È la prima manovra finanziaria dello Stato che affronto da senatore della Repubblica. Cade in una situazione politica complessa, sulla quale pesa come un macigno la procedura di decadenza di Silvio Berlusconi. Sulla carta le due vicende non presentano punti di contato. La realtà è diversa: nonostante la crisi, la disoccupazione, le aziende che chiudono, i consumi in ginocchio sono in molti a misurare i propri interventi sul metro della decadenza di Berlusconi e non di quella del Paese.

Non è la prima finanziaria solo per me, questa. È soprattutto la prima legge di stabilità del governo Letta e di questa legislatura. Arriva dopo anni di crisi della economia, in una fase di progressivo impoverimento del Paese. Arriva dopo il governo Monti, le misure di contrazione della spesa pubblica e i suoi tragici effetti sulla condizione di vita dei lavoratori e delle loro famiglie, sui giovani e i pensionati. Sono state colpite le amministrazioni locali e tramite queste i diritti dei cittadini, sono state abbattute la efficacia e la qualità dei servizi, si sono acuiti i fenomeni più pesanti di emarginazione, è cresciuta la disoccupazione, si sono moltiplicati i nuovi poveri. I salari sono fermi e perdono potere d’acquisto. Tutto ciò chiederebbe un impegno rigoroso, un’attenzione assoluta e lucida, razionalità e coerenza. E invece… Di tutto questo in settimane, non si è visto nulla. Quel che ho visto, in compenso, è stato il dispiegarsi sfrontato di una liturgia anacronistica: quella dei condizionamenti, delle spinte localistiche e corporative, delle pretese clientelari di questo o di quello. Ho visto intasare i lavori della Commissione con volumi di carta inutile, da oltre 3.000 emendamenti, presentati soprattutto dai gruppi di maggioranza. Alle riunioni formali, alle giuste attenzioni rivolte dalla Commissione ai problemi, veri, di soggetti svantaggiati, all’ascolto di tutti gli attori istituzionali, sociali ed economici, sono seguite le riunioni riservate, gli incontri bilaterali, email, telefonate, sms.

Questa pratica ha consumato settimane di lavoro, giorno dopo giorno, mattina, sera e notte. L’esame della manovra si è progressivamente segmentato alternando ostruzionismi di maggioranza con lunghe attese per il mancato arrivo dei relatori e del governo. Si sono ripetute le sospensioni, le convocazioni, le scuse per i tempi morti.

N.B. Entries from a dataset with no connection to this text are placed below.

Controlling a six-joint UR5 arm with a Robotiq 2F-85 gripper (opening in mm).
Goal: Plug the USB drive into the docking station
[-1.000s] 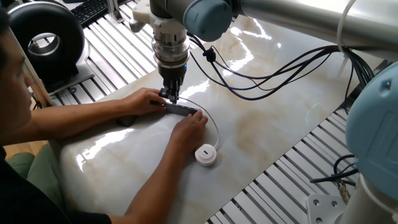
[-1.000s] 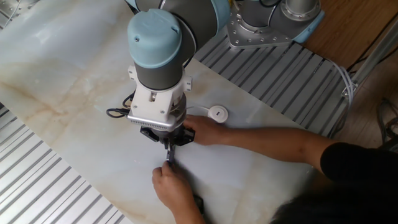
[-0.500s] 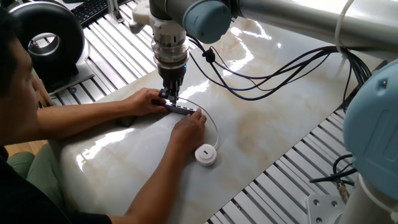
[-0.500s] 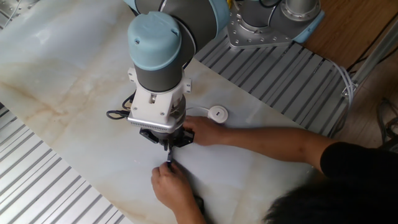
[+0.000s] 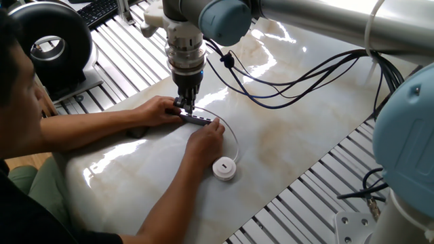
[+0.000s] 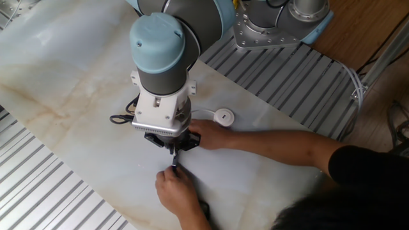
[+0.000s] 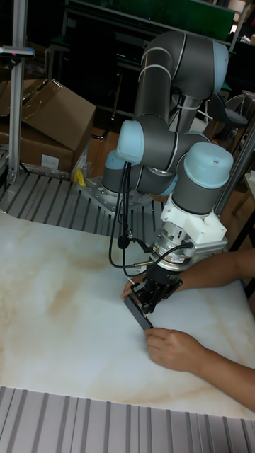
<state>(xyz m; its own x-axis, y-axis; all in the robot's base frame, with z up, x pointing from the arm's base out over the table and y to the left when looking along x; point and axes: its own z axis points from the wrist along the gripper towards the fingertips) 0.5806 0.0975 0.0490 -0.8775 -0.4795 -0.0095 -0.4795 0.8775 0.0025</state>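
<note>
The USB drive's white round puck (image 5: 224,168) lies on the marble table, and its thin white cable (image 5: 232,135) arcs up to my gripper (image 5: 186,106). The gripper points straight down with its fingers shut on the cable's small plug, right over one end of the docking station (image 5: 196,118). That slim dark grey bar lies flat, steadied at both ends by a person's two hands. In the other fixed view the puck (image 6: 223,115) lies behind the gripper (image 6: 174,154). The tall fixed view shows the gripper (image 7: 151,301) touching the bar (image 7: 138,312); the puck is hidden there.
The person's forearms (image 5: 102,125) reach in from the left across the marble table (image 5: 298,135). Black cables (image 5: 285,85) hang from the arm over the table. A round black device (image 5: 51,44) stands at the back left. Ribbed metal strips (image 5: 305,196) border the slab.
The gripper and the docking station stay where they were. Only the person's head has leaned in slightly.
</note>
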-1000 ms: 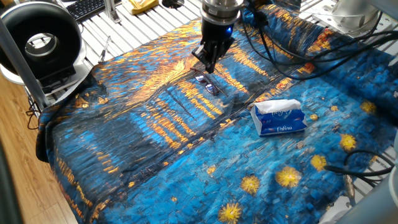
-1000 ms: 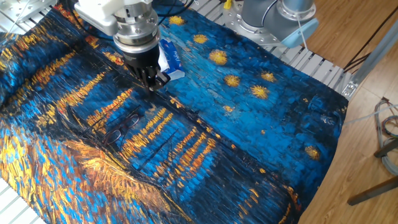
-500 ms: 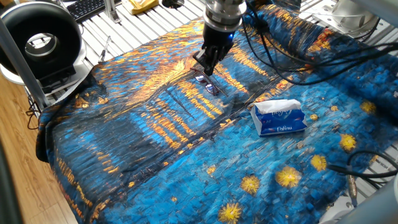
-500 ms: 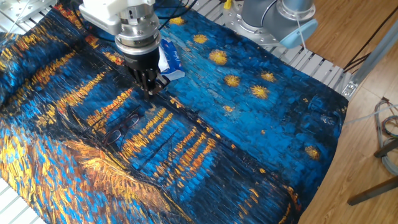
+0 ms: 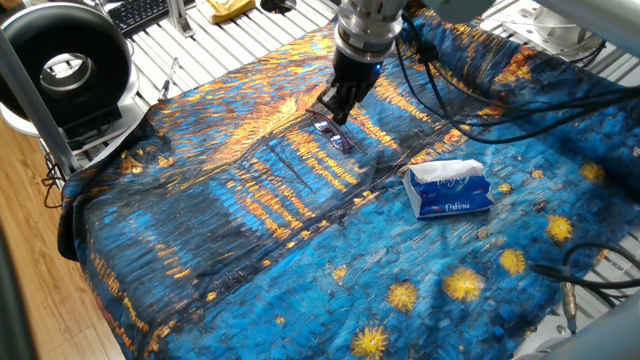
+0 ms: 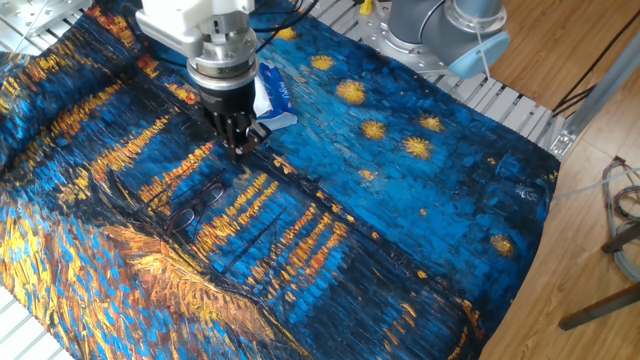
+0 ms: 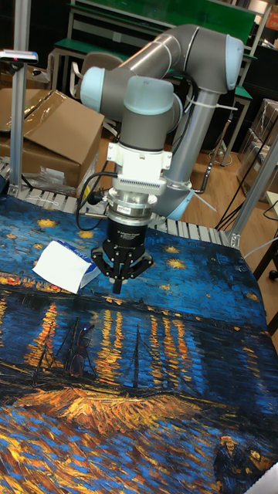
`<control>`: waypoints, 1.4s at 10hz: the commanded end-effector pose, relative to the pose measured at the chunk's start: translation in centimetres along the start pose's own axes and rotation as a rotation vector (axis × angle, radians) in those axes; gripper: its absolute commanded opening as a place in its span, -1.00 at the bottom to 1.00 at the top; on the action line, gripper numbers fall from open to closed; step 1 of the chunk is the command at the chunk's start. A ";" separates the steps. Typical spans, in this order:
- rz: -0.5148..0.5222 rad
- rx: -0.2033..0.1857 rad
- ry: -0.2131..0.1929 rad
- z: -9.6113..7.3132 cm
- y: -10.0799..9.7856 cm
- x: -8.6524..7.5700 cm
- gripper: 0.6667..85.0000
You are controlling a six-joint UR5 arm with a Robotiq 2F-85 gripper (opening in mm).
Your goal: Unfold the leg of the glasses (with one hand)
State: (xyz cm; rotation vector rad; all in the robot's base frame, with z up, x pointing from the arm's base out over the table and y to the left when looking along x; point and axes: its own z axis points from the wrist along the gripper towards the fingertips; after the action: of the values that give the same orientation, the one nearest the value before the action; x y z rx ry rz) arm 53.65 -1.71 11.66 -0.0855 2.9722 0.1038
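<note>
One pair of glasses (image 5: 334, 135) lies just below the clenched, empty jaws.

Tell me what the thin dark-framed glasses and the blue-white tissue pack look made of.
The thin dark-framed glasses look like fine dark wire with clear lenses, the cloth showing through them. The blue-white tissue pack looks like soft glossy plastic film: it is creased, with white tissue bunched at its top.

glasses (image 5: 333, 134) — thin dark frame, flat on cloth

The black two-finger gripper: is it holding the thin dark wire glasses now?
No, the black two-finger gripper hangs apart from the thin dark wire glasses, which lie on the painted cloth.
</note>
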 end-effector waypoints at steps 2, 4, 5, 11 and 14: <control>0.003 -0.009 -0.050 1.1 -0.2 -0.2 -0.99; 0.008 -0.007 -0.056 1.2 -0.3 -0.2 -0.99; 0.008 -0.010 -0.052 1.0 -0.2 -0.2 -0.99; 0.016 -0.026 -0.044 0.4 0.2 -0.3 -0.99; 0.042 0.049 0.042 0.4 -1.7 1.9 -0.99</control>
State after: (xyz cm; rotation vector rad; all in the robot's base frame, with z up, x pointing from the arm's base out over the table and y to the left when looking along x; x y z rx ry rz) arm 53.05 -2.68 10.84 -0.0539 2.9714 0.0696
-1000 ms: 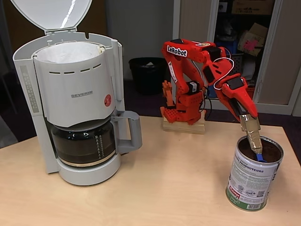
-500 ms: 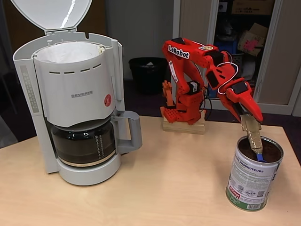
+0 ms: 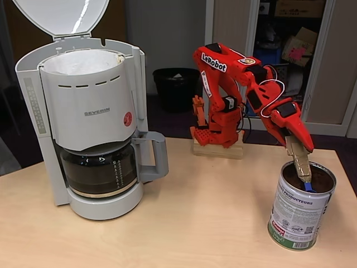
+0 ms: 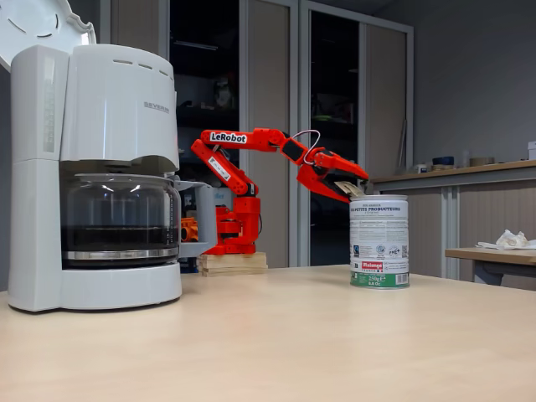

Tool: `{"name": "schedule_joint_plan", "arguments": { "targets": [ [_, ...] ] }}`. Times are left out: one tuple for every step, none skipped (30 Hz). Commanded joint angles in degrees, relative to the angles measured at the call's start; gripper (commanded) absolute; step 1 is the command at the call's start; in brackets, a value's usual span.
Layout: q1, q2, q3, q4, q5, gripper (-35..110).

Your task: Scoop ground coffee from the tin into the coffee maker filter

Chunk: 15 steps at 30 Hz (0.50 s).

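The tin (image 3: 297, 216) stands at the table's front right, open, with dark ground coffee (image 3: 322, 179) inside. My orange arm reaches down from behind it. My gripper (image 3: 302, 165) is at the tin's mouth, shut on a blue scoop (image 3: 307, 186) whose end dips into the coffee. From the side, in a fixed view, the gripper (image 4: 356, 190) sits just over the rim of the tin (image 4: 378, 243). The white paper coffee maker filter (image 3: 83, 60) lines the open basket of the SEVERIN machine (image 3: 92, 114) at far left.
The machine's lid (image 3: 61, 17) stands open upward, and a glass carafe (image 3: 100, 170) sits under the basket. My arm's base rests on a wooden block (image 3: 218, 151) at the table's back edge. A black bin (image 3: 175, 86) stands behind the table.
The arm's upper links have shifted a little to the right. The gripper has stayed in the tin's mouth, edging slightly right with the scoop.
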<state>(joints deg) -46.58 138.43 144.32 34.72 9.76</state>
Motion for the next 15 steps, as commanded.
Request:
{"name": "schedule_joint_plan", "arguments": {
  "targets": [
    [0.70,-0.70,-0.88,-1.05,0.88,22],
    [0.88,-1.14,-1.14,-1.32,0.88,22],
    [1.14,-1.67,-1.41,-1.58,0.88,22],
    [1.23,-2.20,-1.76,-1.67,0.88,22],
    [1.41,-2.72,-2.02,-2.02,0.79,22],
    [1.58,-3.16,-2.37,-2.29,0.62,22],
    [1.76,-3.78,-2.72,-2.64,0.35,22],
    [1.85,-4.39,-3.25,-2.72,0.35,21],
    [1.93,-5.01,-3.69,-2.72,0.35,21],
    [1.93,-5.54,-4.22,-2.72,0.35,21],
    [1.93,-5.98,-4.75,-2.72,0.35,21],
    [1.93,-6.33,-5.10,-2.72,0.44,21],
    [1.93,-6.50,-5.45,-2.64,0.62,20],
    [1.93,-6.68,-5.62,-2.55,0.88,20],
    [1.85,-6.77,-5.89,-2.55,1.05,19]
  ]
}}
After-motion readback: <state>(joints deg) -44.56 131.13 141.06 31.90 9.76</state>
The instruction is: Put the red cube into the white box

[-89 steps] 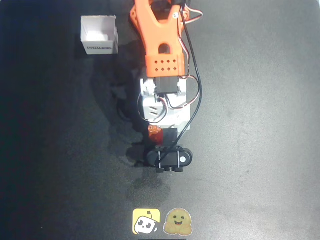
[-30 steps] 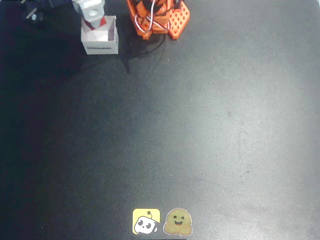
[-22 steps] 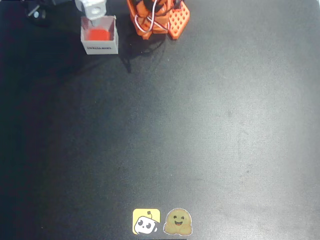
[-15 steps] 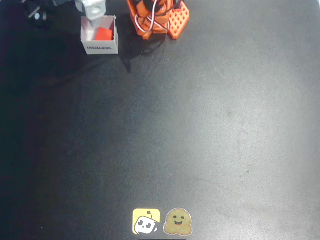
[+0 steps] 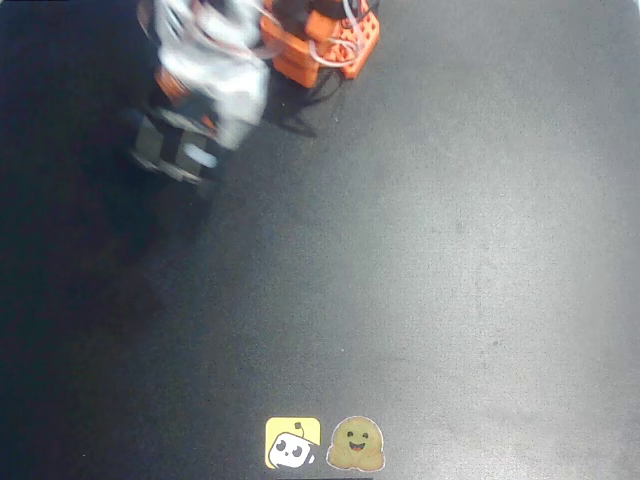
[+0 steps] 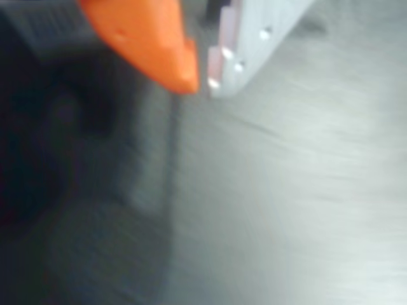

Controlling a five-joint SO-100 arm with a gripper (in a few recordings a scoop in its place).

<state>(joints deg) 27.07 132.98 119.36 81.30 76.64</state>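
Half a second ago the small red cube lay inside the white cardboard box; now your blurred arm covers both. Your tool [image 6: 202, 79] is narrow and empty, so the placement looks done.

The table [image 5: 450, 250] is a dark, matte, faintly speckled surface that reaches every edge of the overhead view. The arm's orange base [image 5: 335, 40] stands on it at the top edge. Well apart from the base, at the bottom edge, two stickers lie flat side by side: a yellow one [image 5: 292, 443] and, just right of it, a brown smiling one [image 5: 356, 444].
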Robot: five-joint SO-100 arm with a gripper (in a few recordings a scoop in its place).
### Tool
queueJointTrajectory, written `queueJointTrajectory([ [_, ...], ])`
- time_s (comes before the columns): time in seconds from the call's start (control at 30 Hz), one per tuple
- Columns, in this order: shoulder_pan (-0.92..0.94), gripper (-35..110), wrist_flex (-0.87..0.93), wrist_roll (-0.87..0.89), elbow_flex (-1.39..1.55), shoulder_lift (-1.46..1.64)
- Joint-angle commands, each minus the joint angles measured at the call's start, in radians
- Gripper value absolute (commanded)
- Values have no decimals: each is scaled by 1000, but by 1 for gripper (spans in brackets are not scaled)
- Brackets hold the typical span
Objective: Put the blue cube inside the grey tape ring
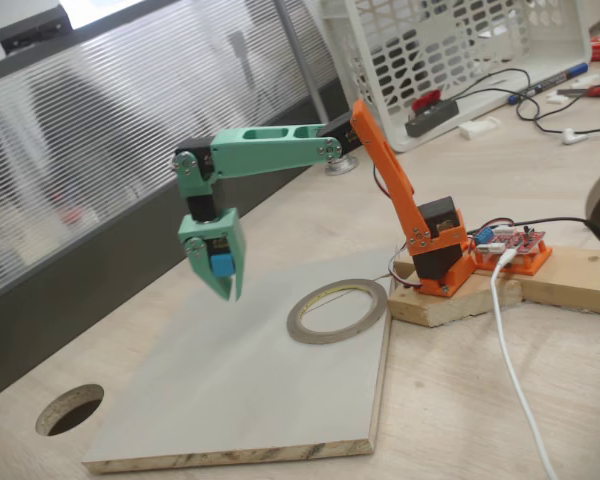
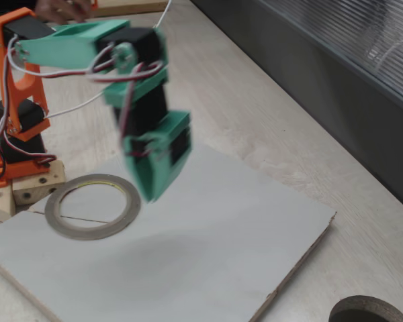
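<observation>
The end effector [image 1: 223, 275] pinches the blue cube [image 1: 223, 264] in the air, left of the grey tape ring [image 1: 337, 310], so carrying over and release remain.

Both fixed views look down from opposite sides, sharing the board [image 1: 240, 390].

The arm [image 1: 280, 148] has mint-green outer links and an orange base section with black servos. Red and white cables [image 2: 124, 74] loop along its joints. The gripper [image 1: 223, 270] is mint green too.
</observation>
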Motion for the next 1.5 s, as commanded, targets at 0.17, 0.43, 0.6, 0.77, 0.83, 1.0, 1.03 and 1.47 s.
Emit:
queueJointTrajectory([
  [0.17,178,1,15,15,63,91],
  [0.43,179,1,14,20,285,265],
  [0.6,167,1,5,20,681,535],
  [0.77,167,1,2,20,942,709],
  [0.83,167,1,-8,20,1006,741],
  [1.0,167,1,-204,20,1112,759],
  [1.03,167,1,-241,20,1131,759],
  [1.47,167,1,-301,20,1167,759],
])
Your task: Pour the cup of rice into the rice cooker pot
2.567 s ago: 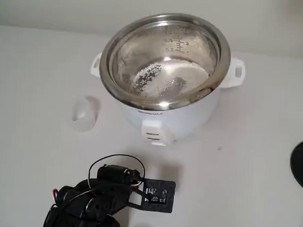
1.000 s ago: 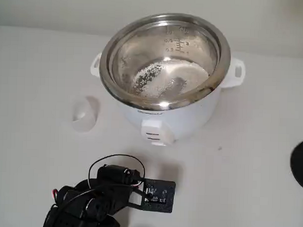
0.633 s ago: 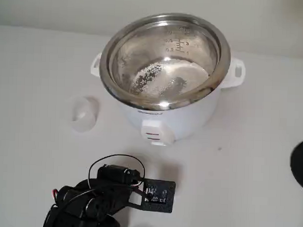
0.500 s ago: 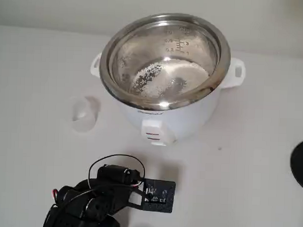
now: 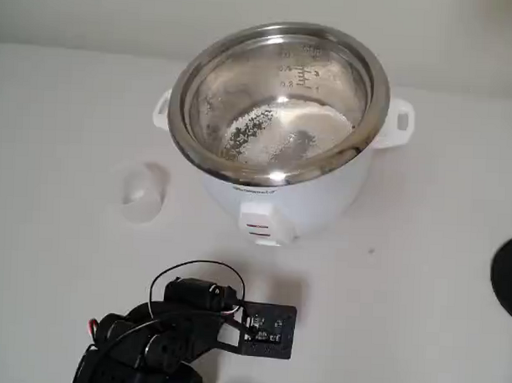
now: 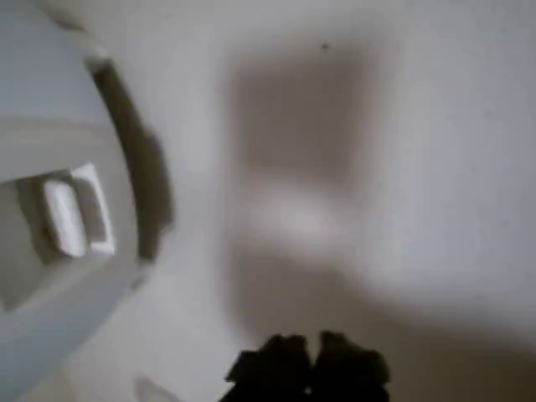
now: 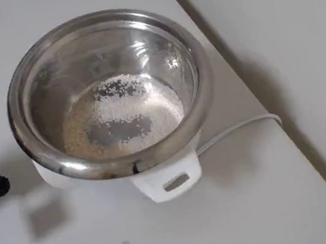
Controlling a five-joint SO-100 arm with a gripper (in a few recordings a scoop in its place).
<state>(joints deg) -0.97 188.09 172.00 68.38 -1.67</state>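
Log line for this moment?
rice: in pot | cup: on table, left of cooker | gripper: near table, holding nothing

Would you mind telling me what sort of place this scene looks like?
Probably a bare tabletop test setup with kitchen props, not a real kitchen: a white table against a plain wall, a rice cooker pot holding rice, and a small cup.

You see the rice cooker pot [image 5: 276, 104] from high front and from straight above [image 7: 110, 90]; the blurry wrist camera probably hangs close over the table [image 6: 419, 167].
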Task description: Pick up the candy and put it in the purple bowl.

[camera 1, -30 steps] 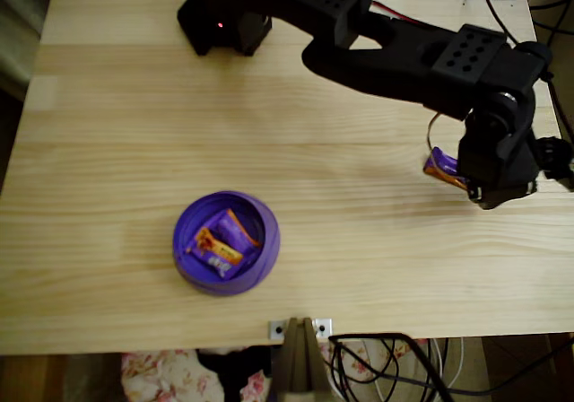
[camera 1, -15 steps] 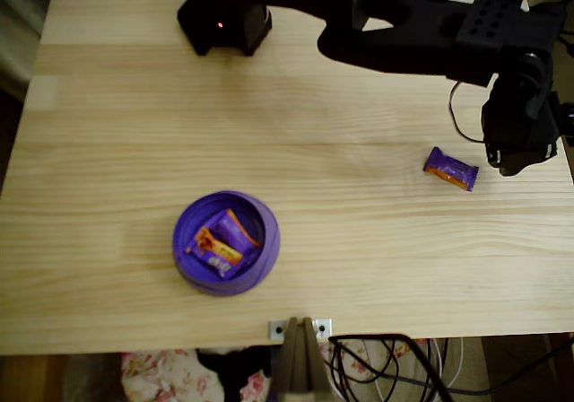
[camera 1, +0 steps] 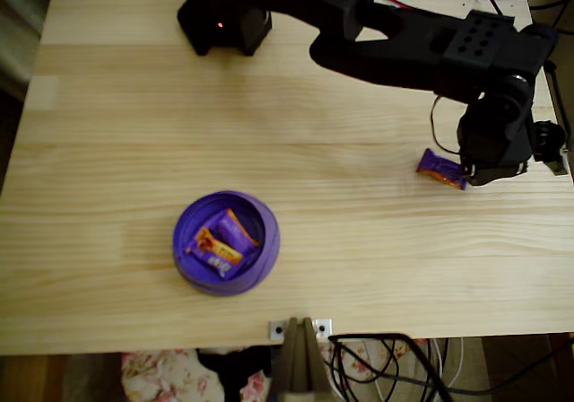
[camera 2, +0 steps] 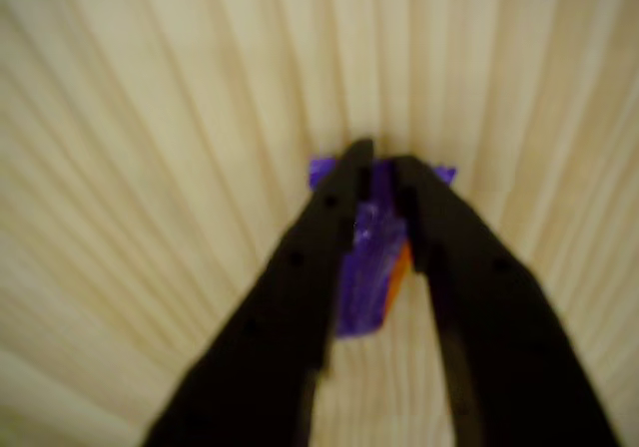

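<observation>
Pale wooden table point(camera 1: 117, 151) carries the candy point(camera 1: 439, 167) near its right edge, between the gripper's point(camera 2: 381, 173) narrowly parted fingers. Squeeze fully before lifting, then carry it left to the bowl point(camera 1: 184, 245) near the front edge.

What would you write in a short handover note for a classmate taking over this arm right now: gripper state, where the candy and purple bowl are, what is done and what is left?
Gripper: fingers closed around the candy at the table's right side in the overhead view; whether it is lifted cannot be told.
Purple bowl: near the front centre, already holding other wrapped candies.
Done: reach and grasp on this candy.
Left: lift it, carry it to the bowl, release it inside.
</observation>
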You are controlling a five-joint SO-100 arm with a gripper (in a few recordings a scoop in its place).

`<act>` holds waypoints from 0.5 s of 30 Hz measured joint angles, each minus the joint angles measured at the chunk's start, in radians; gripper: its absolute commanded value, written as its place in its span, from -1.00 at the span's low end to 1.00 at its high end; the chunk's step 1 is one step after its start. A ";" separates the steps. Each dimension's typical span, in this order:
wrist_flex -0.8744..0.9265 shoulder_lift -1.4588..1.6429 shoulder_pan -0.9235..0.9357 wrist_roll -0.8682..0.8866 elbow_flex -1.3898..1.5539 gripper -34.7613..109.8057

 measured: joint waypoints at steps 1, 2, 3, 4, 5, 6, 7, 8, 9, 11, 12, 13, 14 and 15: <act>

Una follia già in tempi normali: qualcosa di peggio quando, come ora, sarebbe necessario affrontare l’emergenza con prontezza di riflessi.

In mezzo a tutto ciò è piombata la tragedia. In Sardegna. Nella mia terra. Con la sua verità di totale disattenzione per la manutenzione del territorio. Con le colpe di norme fatte notte tempo per favorire la speculazione edilizia, la sanatoria degli abusi, la trasformazione ex legge di locali di sgombero in civile abitazione, per gonfiare profitti e accrescere patrimoni. Mentre in pochi facevamo la battaglia per investire su bonifiche e interventi di contrasto al dissesto idrogeologico, contro tutti, maggioranza e governo.

Approviamo gli stanziamenti per l’emergenza, per la ricostruzione. Circa 100 milioni in 2 anni, a fronte di almeno 600 milioni di danni. Proprio in simultanea con l’alluvione, una delle tante che colpiscono l’Italia, proprio mentre in Sardegna si verifica un disastro tutt’altro che imprevedibile, la legge finanziaria stanzia per la prevenzione 30 milioni di euro per tutta l’Italia.

Tutto questo stona. Stona la tattica dilatoria che ha portato il testo della manovra, gli allegati e le relazioni tecniche di certificazione delle coperture, ad approdare in aula in un unico articolo illeggibile, disordinato e affastellato insieme di commi. Una manovra priva di anima che non rilancia la capacità produttiva del paese, non contrasta disoccupazione e povertà, non inverte il catastrofico declino della nostra economia e della nostra società. Una manovra che ancora risponde agli appetiti di parte, alle pretese particolari, al controllo del consenso attraverso le solite centrali.

Dopo la mia prima legge di stabilità sono più triste.